▶ _GOAL OF THE EXERCISE_: Search the records below for the word "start" and show every line where it occurs.

▶ _SUPPLIED DATA_:
****************************************
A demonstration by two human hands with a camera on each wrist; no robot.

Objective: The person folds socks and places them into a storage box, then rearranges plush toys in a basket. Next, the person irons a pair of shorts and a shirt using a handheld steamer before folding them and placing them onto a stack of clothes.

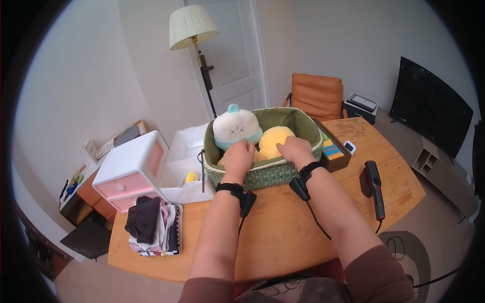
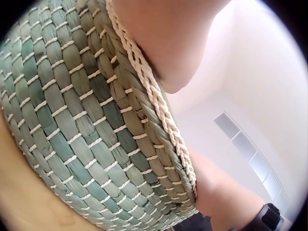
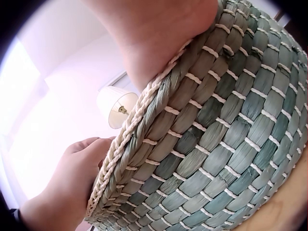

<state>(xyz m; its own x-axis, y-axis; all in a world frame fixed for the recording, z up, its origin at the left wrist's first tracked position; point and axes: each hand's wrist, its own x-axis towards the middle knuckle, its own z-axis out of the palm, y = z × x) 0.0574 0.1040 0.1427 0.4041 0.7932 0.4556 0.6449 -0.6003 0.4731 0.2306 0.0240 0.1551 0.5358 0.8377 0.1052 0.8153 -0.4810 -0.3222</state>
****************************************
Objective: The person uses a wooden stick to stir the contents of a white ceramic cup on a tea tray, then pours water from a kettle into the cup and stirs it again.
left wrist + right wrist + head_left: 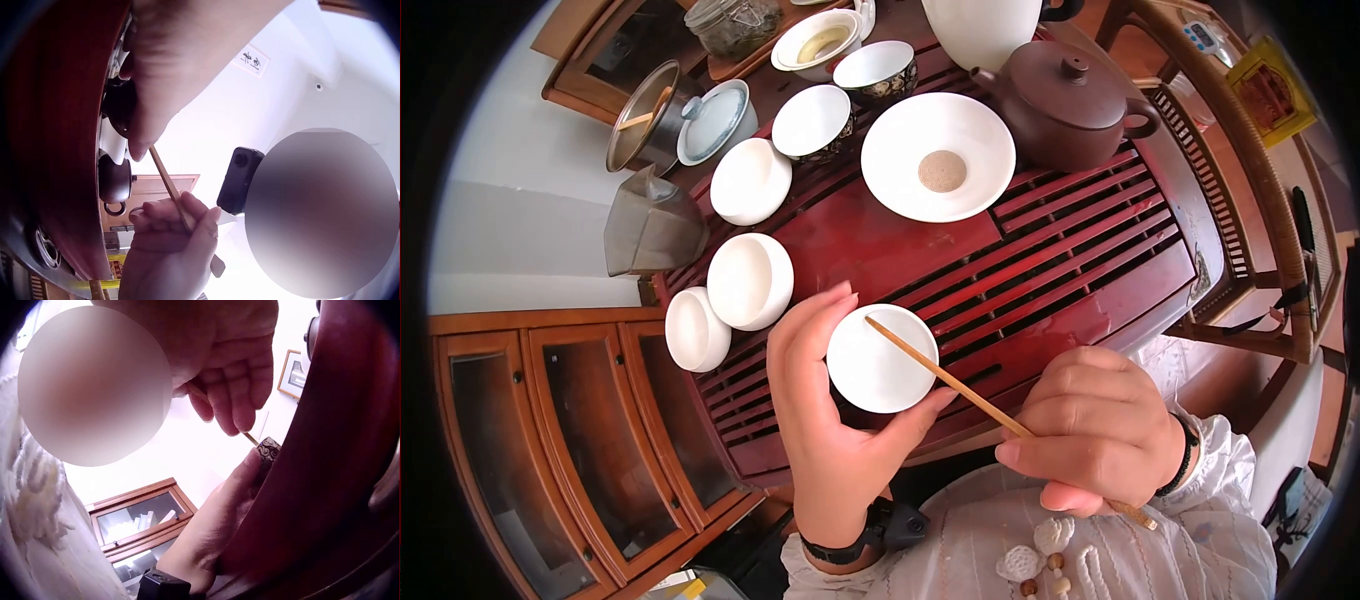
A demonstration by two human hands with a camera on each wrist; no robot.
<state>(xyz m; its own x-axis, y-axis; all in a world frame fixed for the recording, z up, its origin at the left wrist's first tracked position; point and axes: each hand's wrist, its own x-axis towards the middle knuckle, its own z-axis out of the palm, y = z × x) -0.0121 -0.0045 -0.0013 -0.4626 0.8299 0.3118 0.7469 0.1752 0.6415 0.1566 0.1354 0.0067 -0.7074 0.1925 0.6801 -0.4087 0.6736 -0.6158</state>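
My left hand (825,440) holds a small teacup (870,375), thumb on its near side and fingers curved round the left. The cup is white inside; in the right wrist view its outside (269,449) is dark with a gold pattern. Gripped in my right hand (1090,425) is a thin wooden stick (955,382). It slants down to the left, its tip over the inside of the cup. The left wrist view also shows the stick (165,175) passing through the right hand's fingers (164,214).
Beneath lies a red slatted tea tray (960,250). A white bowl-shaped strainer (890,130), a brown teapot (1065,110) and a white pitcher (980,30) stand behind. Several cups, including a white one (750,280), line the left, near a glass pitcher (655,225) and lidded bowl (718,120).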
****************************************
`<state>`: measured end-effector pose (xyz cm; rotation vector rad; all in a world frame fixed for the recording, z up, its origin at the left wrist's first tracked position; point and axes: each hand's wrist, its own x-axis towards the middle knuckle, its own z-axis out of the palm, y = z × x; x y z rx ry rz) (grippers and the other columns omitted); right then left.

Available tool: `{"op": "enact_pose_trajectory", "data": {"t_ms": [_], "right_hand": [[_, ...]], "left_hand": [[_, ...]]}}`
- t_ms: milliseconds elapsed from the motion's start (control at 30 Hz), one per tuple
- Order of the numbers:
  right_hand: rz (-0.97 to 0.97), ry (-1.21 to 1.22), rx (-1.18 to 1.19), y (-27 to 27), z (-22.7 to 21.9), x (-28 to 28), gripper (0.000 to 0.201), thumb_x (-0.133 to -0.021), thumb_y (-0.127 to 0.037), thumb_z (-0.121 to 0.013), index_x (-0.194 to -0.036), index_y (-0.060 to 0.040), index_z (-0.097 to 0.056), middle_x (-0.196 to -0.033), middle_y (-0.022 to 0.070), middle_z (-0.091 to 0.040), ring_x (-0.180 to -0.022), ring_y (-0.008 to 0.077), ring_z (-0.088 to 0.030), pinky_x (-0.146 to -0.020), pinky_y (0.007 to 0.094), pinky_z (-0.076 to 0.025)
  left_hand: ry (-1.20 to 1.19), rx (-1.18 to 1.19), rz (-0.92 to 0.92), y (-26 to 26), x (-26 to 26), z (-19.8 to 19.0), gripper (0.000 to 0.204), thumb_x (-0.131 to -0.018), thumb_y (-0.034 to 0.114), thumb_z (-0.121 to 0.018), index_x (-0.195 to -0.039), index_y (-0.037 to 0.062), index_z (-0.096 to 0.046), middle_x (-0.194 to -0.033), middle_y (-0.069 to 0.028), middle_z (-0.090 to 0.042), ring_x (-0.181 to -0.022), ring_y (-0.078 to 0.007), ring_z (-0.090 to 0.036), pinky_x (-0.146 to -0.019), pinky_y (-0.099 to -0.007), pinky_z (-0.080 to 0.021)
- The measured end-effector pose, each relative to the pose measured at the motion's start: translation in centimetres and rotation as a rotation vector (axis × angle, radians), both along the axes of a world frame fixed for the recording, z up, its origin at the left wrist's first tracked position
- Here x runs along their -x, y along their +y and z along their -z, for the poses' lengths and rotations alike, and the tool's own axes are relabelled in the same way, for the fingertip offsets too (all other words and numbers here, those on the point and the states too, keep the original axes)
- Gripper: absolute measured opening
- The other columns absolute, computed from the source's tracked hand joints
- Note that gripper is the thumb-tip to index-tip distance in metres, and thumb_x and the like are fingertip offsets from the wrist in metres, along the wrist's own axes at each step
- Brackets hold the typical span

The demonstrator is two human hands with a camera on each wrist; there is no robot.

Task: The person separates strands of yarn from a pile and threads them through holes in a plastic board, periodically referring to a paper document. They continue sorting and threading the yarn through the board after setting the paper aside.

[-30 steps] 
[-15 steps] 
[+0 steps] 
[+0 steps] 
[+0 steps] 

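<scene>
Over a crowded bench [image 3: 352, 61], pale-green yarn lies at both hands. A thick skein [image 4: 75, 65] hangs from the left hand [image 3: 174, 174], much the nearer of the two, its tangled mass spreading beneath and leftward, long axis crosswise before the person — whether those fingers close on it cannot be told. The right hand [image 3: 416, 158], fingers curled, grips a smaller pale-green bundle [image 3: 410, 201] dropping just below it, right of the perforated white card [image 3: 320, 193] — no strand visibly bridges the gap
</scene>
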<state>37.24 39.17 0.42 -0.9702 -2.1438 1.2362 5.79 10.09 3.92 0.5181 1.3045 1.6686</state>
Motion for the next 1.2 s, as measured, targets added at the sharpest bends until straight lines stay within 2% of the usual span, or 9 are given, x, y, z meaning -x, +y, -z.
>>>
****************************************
▶ _TASK ANSWER_:
- t_ms: milliseconds elapsed from the motion's start (control at 30 Hz), one per tuple
- The measured end-effector pose, each relative to the pose measured at the motion's start: translation in centimetres and rotation as a rotation vector (axis × angle, radians), both along the axes of a world frame fixed for the recording, z up, its origin at the left wrist's first tracked position

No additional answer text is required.